§ What to produce:
From the line that holds "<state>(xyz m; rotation" to the last line of the data, copy everything exactly; leave out all the rest.

======

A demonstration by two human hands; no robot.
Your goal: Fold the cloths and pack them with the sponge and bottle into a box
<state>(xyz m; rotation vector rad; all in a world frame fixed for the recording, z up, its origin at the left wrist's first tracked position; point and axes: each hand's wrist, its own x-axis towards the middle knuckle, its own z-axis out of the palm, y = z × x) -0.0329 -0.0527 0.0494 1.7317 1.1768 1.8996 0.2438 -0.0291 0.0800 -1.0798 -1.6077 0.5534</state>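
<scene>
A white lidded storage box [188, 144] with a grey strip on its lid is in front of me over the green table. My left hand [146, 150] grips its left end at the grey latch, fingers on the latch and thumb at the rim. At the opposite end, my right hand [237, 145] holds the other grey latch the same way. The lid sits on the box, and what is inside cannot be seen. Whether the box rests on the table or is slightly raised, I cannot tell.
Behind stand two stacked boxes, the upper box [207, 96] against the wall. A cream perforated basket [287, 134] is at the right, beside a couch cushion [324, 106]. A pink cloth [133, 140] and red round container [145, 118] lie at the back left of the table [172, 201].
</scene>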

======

§ Task solution:
<state>(xyz m; rotation vector rad; all in a world frame fixed for the recording, z up, its origin at the left wrist's first tracked position; point and axes: each hand's wrist, its own x-axis towards the middle knuckle, its own z-axis out of the palm, y = z × x) -0.0329 -0.0527 0.0494 1.7317 1.1768 1.8996 0.2438 -0.0291 0.0800 -1.0798 -1.6077 0.5534</state>
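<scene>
A white lidded storage box [188, 144] with a grey strip on its lid is in front of me over the green table. My left hand [146, 150] grips its left end at the grey latch, fingers on the latch and thumb at the rim. At the opposite end, my right hand [237, 145] holds the other grey latch the same way. The lid sits on the box, and what is inside cannot be seen. Whether the box rests on the table or is slightly raised, I cannot tell.
Behind stand two stacked boxes, the upper box [207, 96] against the wall. A cream perforated basket [287, 134] is at the right, beside a couch cushion [324, 106]. A pink cloth [133, 140] and red round container [145, 118] lie at the back left of the table [172, 201].
</scene>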

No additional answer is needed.